| What the task requires |
When you copy the listing, reproduce each line as it appears and omit every image.

:: Source material ::

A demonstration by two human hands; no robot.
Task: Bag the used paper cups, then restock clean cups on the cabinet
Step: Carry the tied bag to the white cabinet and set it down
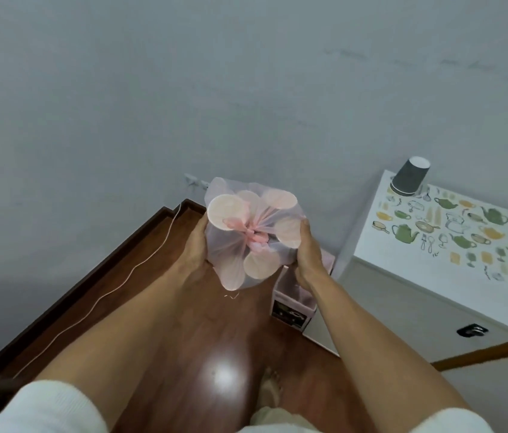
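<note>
Bagging step looks finished: left hand (pixel 195 245) and right hand (pixel 307 251), fingers wrapped round tied bag (pixel 252 235) of cups, left of cabinet (pixel 433 232). Next: discard bag, restock.

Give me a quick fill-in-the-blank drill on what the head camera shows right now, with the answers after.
1. The pink bag of cups is held by ____ hands, the left hand and right hand on opposite sides.
2. The bag's mouth is ____ shut at its centre.
3. The grey cup on the cabinet stands ____ down.
4. The white cord lies on the ____.

Answers: both; tied; upside; floor
</note>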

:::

| Your response |
A demonstration by two human hands; no robot.
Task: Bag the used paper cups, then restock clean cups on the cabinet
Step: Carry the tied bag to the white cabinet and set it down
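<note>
Bagging step looks finished: left hand (pixel 195 245) and right hand (pixel 307 251), fingers wrapped round tied bag (pixel 252 235) of cups, left of cabinet (pixel 433 232). Next: discard bag, restock.

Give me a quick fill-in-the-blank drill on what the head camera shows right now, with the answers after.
1. The pink bag of cups is held by ____ hands, the left hand and right hand on opposite sides.
2. The bag's mouth is ____ shut at its centre.
3. The grey cup on the cabinet stands ____ down.
4. The white cord lies on the ____.

Answers: both; tied; upside; floor
</note>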

No further output is required, since the answer is complete.